====== GIVEN DATA

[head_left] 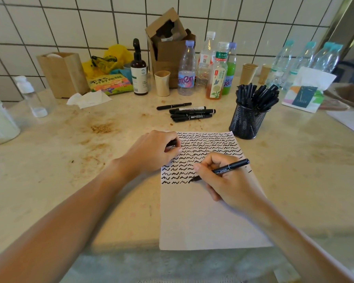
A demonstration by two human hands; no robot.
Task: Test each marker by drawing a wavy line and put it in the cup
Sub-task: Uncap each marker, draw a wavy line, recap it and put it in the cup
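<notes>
The marker is in the right hand, pinched like a pen, its tip down on the paper at the end of the lowest row of black squiggles. The left hand rests on the sheet's upper left corner with its fingers curled around something small and dark (the cap, I would guess, though most of it is hidden).

Beyond the top edge of the sheet lie a few untested markers in a loose bunch, and to the right of them stands the black mesh cup, already crowded with markers.

What could go wrong from here? The writing hand sits just below and beside fresh ink, so dragging its heel across could smear the lines. If the left hand lifts, the paper may slide on the smooth counter and spoil the wave. The cup looks nearly full; pushing another marker in at an angle might tip it or nudge it over. And if the cap is not pressed home first, the tip could mark whatever it touches.
</notes>
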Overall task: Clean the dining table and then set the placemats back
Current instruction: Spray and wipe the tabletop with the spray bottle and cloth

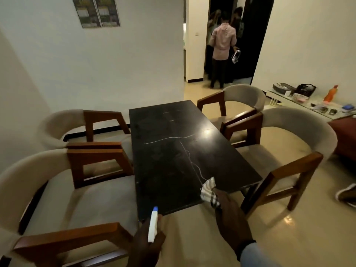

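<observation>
Our left hand (148, 239) grips the spray bottle (153, 224) at six o'clock; our right hand (230, 218) clutches the cloth (209, 191) over the table's (173, 151) five o'clock corner.

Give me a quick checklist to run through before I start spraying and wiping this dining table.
1. Spray bottle in the left hand: ok, held with its blue tip toward the table.
2. Cloth in the right hand: ok, the checked cloth is gripped at the table's near right corner.
3. Dining table top free of items: ok, nothing lies on the black top; only white veining and smudges show.
4. Placemats within reach for later: cannot tell, none are in view.
5. Chairs out of the way: not ok, all four crowd the table's long sides.
</observation>
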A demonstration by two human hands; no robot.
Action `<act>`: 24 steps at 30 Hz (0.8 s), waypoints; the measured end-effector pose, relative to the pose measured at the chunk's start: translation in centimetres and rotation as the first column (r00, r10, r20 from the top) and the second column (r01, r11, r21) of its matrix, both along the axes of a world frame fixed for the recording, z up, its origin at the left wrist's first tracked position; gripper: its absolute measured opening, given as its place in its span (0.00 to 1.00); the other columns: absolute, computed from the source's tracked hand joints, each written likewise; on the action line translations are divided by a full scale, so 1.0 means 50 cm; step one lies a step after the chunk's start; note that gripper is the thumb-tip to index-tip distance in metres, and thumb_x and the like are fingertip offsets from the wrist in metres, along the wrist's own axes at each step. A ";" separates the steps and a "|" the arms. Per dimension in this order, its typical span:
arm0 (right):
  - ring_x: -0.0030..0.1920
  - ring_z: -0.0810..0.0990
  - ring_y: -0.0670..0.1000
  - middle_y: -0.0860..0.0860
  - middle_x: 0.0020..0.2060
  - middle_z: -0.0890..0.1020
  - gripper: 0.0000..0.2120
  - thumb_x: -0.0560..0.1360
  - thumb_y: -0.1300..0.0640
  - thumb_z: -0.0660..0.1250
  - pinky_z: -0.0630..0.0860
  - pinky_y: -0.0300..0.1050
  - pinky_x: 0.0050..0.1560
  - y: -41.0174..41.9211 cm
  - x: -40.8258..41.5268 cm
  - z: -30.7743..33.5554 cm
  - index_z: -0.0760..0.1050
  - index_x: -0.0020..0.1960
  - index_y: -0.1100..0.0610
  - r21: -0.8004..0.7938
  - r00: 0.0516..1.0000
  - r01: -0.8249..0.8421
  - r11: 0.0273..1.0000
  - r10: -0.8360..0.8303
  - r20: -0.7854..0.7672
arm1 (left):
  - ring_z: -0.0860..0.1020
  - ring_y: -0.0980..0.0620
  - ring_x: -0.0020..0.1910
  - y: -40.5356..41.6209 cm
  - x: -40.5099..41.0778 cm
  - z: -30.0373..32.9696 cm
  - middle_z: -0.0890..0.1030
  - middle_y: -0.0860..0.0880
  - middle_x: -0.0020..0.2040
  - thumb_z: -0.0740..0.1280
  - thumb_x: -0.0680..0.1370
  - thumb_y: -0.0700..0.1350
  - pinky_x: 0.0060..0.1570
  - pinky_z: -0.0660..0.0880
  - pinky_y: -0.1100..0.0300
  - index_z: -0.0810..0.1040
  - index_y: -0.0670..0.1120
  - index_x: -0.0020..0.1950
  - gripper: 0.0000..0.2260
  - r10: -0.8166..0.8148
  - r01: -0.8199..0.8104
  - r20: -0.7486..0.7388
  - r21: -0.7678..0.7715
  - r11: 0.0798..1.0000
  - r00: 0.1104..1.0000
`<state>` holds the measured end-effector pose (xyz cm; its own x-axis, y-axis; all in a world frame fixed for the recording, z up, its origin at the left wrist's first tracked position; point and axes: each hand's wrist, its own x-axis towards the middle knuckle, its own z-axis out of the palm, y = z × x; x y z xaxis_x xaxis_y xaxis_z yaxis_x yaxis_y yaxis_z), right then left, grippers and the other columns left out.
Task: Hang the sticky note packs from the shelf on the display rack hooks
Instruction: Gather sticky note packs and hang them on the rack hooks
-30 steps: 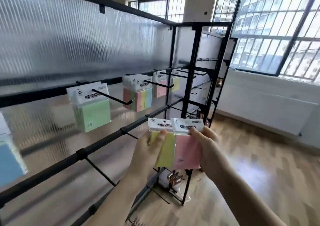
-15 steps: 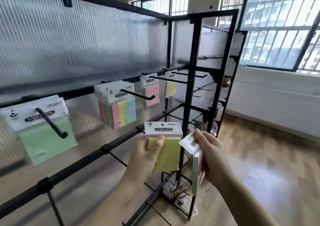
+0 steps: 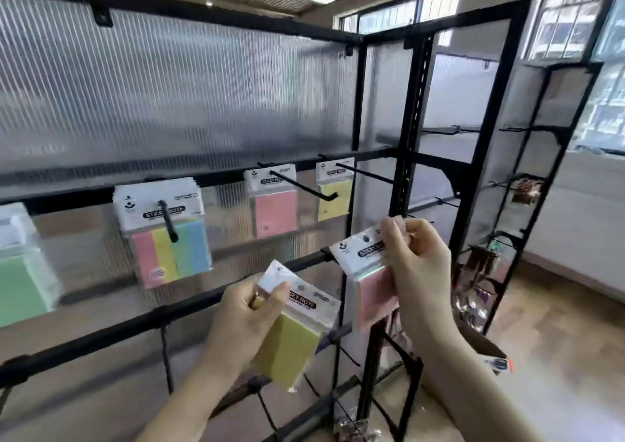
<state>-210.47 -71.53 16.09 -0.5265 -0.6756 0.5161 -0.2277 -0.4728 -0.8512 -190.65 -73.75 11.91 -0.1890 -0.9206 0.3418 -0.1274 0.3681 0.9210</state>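
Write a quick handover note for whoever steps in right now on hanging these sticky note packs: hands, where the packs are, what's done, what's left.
Left hand grips a yellow pack by its header, tilted, low in front of the lower rail.
Right hand pinches a pink pack by its header, raised towards the upper hooks, not yet on one.
Done: on the upper rail hang a green pack, a multicolour stack, a pink hung pack and a yellow hung pack.
Left: hang both held packs, likely pink on the pink hook, yellow on the yellow hook. The source shelf is out of view.
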 end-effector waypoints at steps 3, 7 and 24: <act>0.32 0.72 0.40 0.42 0.31 0.76 0.09 0.76 0.53 0.68 0.69 0.32 0.34 -0.026 0.003 0.024 0.73 0.39 0.53 -0.064 0.996 -0.051 0.997 0.047 -0.071 | 0.81 0.49 0.37 0.003 -0.008 0.025 0.83 0.49 0.38 0.64 0.67 0.68 0.37 0.73 0.63 0.78 0.55 0.47 0.19 0.044 -0.038 0.095 -0.070 0.997 0.995; 0.33 0.73 0.39 0.38 0.33 0.77 0.09 0.78 0.57 0.66 0.69 0.30 0.35 -0.051 0.023 0.047 0.72 0.39 0.51 -0.125 0.987 -0.142 0.982 0.130 -0.099 | 0.78 0.62 0.35 0.016 -0.028 0.076 0.82 0.59 0.39 0.62 0.70 0.68 0.36 0.69 0.76 0.78 0.60 0.46 0.16 0.130 -0.096 0.153 -0.213 0.972 0.980; 0.32 0.69 0.40 0.46 0.31 0.74 0.11 0.77 0.58 0.66 0.67 0.30 0.35 -0.140 0.020 0.063 0.72 0.37 0.56 -0.107 0.962 -0.255 0.961 0.241 -0.128 | 0.68 0.61 0.25 -0.037 -0.078 0.132 0.71 0.60 0.24 0.62 0.74 0.58 0.27 0.61 0.71 0.78 0.49 0.34 0.16 0.298 -0.215 0.164 -0.391 0.895 0.940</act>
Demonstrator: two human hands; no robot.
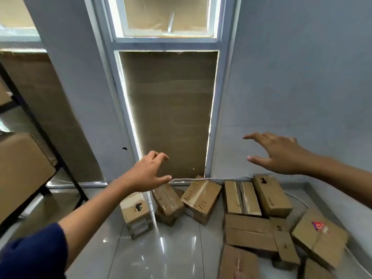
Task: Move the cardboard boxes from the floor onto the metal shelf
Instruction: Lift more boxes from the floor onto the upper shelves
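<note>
Below, taped cardboard boxes [201,200] crowd the glossy tiled floor [161,248] against the wall; both the left hand [148,174] and right hand [281,153] hover spread, holding nothing. Black metal shelf [30,117] stands left.

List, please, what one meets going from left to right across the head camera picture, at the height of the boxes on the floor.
Metal shelf → box with a black print → dark taped box → box with handwritten numbers → box with a split top → long box by the wall → box with a red sticker.
</note>
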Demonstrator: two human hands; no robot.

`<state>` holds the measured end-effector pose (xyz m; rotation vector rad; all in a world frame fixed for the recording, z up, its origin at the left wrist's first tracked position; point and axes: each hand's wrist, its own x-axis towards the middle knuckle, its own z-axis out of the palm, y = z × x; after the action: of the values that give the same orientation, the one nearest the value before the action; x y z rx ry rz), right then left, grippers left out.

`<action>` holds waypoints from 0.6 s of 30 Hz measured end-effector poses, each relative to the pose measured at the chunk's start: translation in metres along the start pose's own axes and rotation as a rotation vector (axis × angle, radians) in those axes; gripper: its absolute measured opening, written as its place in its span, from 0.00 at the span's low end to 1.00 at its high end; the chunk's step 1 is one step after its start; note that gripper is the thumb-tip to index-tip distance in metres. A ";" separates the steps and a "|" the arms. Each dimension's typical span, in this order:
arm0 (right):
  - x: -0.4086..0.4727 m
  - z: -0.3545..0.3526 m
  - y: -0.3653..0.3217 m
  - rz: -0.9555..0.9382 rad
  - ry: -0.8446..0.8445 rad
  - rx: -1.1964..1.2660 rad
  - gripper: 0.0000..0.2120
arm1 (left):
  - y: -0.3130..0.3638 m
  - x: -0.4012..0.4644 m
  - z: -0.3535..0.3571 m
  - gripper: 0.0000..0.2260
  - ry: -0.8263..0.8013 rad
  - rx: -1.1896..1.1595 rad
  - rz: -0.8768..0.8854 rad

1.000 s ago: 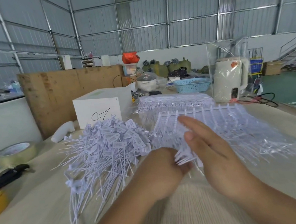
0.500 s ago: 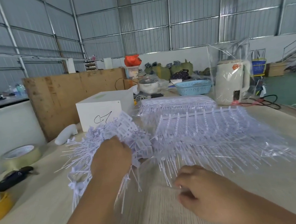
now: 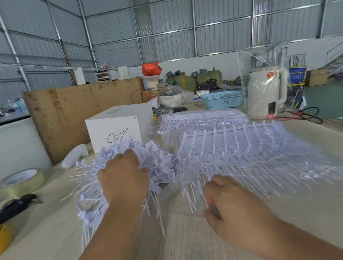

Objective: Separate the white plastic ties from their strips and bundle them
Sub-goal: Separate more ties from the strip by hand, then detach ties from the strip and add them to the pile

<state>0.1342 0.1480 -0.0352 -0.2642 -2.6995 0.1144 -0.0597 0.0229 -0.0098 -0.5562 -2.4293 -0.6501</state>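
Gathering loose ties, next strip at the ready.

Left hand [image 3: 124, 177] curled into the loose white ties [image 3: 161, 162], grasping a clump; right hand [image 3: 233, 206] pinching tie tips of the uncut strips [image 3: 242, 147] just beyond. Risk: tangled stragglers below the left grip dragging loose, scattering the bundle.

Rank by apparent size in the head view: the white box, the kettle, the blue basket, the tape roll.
1. white box
2. kettle, close to the box, so this order is unsure
3. tape roll and blue basket look alike; the roll lies nearer the camera, so no ranking.
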 end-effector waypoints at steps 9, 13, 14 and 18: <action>-0.001 0.014 0.010 0.061 -0.108 0.016 0.10 | 0.004 -0.007 0.004 0.09 0.010 -0.026 0.110; 0.000 0.010 0.009 0.052 -0.126 0.003 0.09 | 0.011 -0.012 0.006 0.11 -0.045 -0.023 0.153; 0.000 0.008 0.009 0.063 -0.127 0.004 0.09 | 0.012 -0.013 0.006 0.10 -0.054 -0.020 0.159; 0.000 -0.001 0.008 0.107 -0.123 -0.037 0.13 | 0.015 -0.017 0.009 0.09 -0.139 -0.018 0.197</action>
<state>0.1359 0.1555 -0.0356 -0.4258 -2.8114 0.1151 -0.0424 0.0361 -0.0219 -0.8613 -2.4565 -0.5673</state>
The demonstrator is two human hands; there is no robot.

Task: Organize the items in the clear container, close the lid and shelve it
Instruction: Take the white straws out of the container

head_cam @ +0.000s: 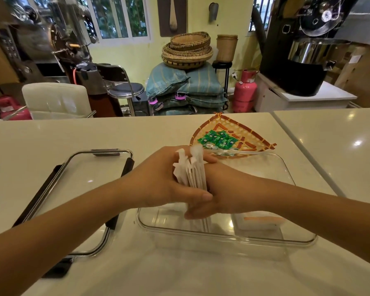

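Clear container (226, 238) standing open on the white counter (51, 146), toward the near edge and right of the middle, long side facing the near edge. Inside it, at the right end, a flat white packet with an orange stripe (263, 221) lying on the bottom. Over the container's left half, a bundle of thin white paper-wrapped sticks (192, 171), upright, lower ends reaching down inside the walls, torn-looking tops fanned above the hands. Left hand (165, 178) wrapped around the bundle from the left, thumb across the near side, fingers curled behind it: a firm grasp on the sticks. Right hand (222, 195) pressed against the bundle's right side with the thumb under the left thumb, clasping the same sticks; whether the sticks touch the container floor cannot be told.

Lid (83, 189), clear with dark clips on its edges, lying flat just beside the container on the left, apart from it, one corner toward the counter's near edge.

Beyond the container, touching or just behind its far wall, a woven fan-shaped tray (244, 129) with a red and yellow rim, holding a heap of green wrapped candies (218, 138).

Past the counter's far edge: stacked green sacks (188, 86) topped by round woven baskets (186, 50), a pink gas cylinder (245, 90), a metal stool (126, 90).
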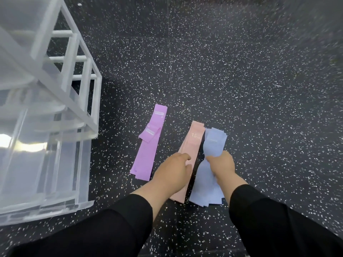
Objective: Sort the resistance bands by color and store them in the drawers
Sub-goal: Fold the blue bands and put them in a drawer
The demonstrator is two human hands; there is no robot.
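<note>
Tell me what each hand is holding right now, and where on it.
The right hand grips the blue bands around their middle, bunching them. The left hand rests on the pink bands near mid-length; a grip cannot be told.

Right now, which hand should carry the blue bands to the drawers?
The right hand. It already grips the blue bands at their middle, while the left hand rests on the pink bands.

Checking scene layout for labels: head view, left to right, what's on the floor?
Clear plastic drawer unit → purple bands → left hand on the pink bands → blue bands, gripped by the right hand.
</note>
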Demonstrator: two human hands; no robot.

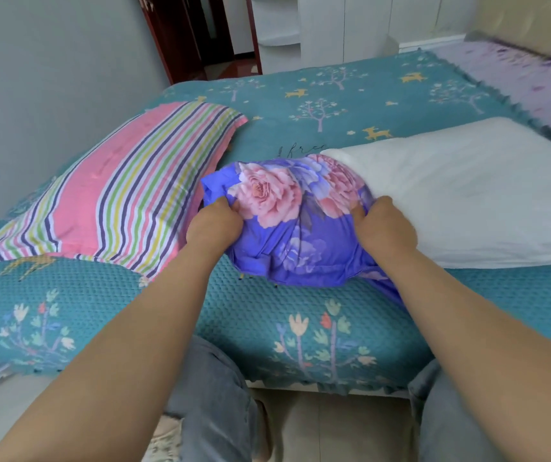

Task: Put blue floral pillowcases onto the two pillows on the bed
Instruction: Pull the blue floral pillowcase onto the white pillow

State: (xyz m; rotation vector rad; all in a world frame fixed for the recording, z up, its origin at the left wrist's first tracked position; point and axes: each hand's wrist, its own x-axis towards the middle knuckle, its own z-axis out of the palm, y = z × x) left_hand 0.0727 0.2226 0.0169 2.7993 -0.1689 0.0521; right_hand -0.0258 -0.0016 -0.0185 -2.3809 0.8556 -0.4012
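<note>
On teal bedspread, hands grip blue floral pillowcase bunched over white pillow.

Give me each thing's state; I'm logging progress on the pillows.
White pillow: near end inside the pillowcase, the rest bare.
Pillowcase: bunched over that end.
Striped pillow: lying flat, no blue case on.
Left hand: gripping the pillowcase.
Right hand: gripping the pillowcase.
</note>
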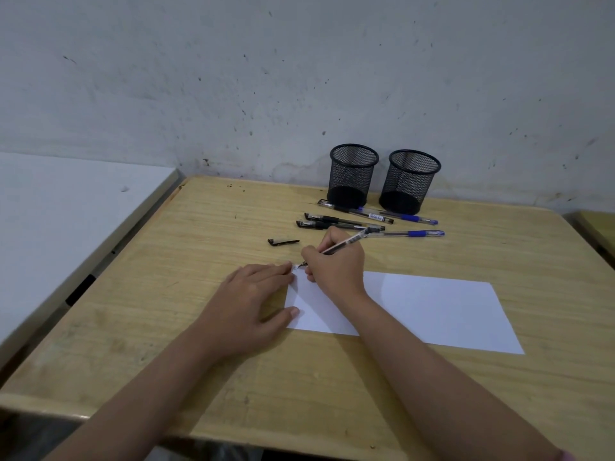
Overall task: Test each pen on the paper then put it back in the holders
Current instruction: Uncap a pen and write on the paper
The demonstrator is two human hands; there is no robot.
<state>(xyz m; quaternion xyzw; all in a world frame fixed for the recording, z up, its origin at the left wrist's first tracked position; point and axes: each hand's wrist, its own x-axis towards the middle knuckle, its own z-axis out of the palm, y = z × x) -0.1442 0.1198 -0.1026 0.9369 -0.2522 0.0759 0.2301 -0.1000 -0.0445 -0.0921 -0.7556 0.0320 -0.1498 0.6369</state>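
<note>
A white paper sheet (439,311) lies on the wooden desk (233,224). My right hand (336,267) grips an uncapped black pen (349,242), its tip touching the paper's far left corner, where small ink marks show. My left hand (253,301) rests flat on the desk, fingertips and thumb pressing the paper's left edge. The pen's black cap (283,242) lies on the desk beyond my hands. Several capped pens, black (332,221) and blue (412,233), lie in front of two black mesh holders (353,174) (410,181), which look empty.
The holders stand at the desk's far edge against a stained grey wall (299,78). A white tabletop (66,207) adjoins the desk on the left. Another wooden desk's corner (599,227) shows at the right.
</note>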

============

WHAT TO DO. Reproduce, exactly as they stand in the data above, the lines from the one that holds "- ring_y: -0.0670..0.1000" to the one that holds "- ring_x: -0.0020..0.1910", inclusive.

RESPONSE BELOW.
  - ring_y: -0.0670..0.1000
  - middle_y: -0.0860..0.0860
  - middle_x: 0.0020..0.2060
  - middle_z: -0.0890..0.1020
  - gripper: 0.0000..0.2120
  - thumb_x: -0.0560..0.1360
  - thumb_y: -0.1300..0.0640
  - thumb_z: -0.0660..0.1250
  - pinky_z: -0.0630..0.0860
  - pinky_y: -0.0300..0.1050
  - pinky_x: 0.0050..0.1560
  - y: -41.0174..41.9211 cm
  - x: -40.8258..41.5268 cm
  - z: -30.7743..33.5554 cm
  - index_z: -0.0760..0.1050
  - index_x: -0.0020..0.1960
  - index_y: -0.1100..0.0610
  - r21: -0.8004..0.7938
  - r00: 0.0516..1.0000
  - r01: -0.8249..0.8421
  - r11: 0.0273..1.0000
  - r10: -0.8360..0.8303
  - r20: -0.7854..0.7672
arm1 (left):
  - ring_z: -0.0860..0.1020
  - ring_y: -0.0980..0.0620
  - ring_x: -0.0020..0.1910

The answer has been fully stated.